[Start of Attachment]

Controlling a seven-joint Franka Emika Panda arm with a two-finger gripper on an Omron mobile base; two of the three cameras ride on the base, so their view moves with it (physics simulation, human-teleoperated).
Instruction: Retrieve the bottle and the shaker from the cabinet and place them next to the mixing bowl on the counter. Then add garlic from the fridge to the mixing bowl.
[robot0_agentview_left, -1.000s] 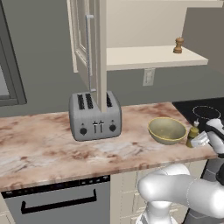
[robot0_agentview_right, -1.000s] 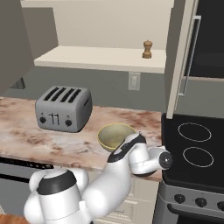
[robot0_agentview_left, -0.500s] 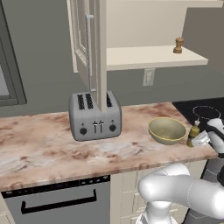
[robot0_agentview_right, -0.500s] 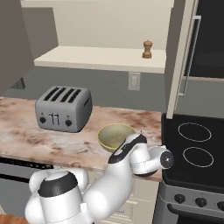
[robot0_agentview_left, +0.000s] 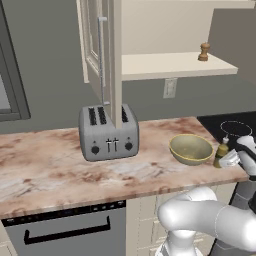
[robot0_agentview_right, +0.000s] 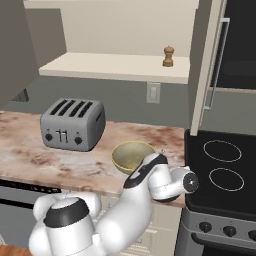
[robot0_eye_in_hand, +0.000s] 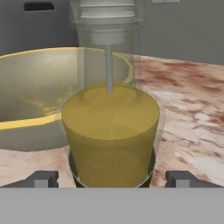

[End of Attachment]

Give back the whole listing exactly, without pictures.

• Reply:
Controlling a seven-joint Franka Emika Panda arm with a two-finger gripper on an Omron mobile base; two of the three cameras ride on the base, so their view moves with it (physics simulation, human-teleoperated).
Instruction: Retrieve the bottle and the shaker from the cabinet and place them next to the mixing bowl on the counter. Then add garlic from the fridge to the mixing bowl.
[robot0_agentview_left, -1.000s] 
[robot0_agentview_right, -1.000s] 
[robot0_agentview_left, -0.500s] 
[robot0_agentview_right, -0.500s] 
[robot0_agentview_left, +0.000s] 
[robot0_agentview_right, +0.000s] 
[robot0_eye_in_hand, +0.000s] 

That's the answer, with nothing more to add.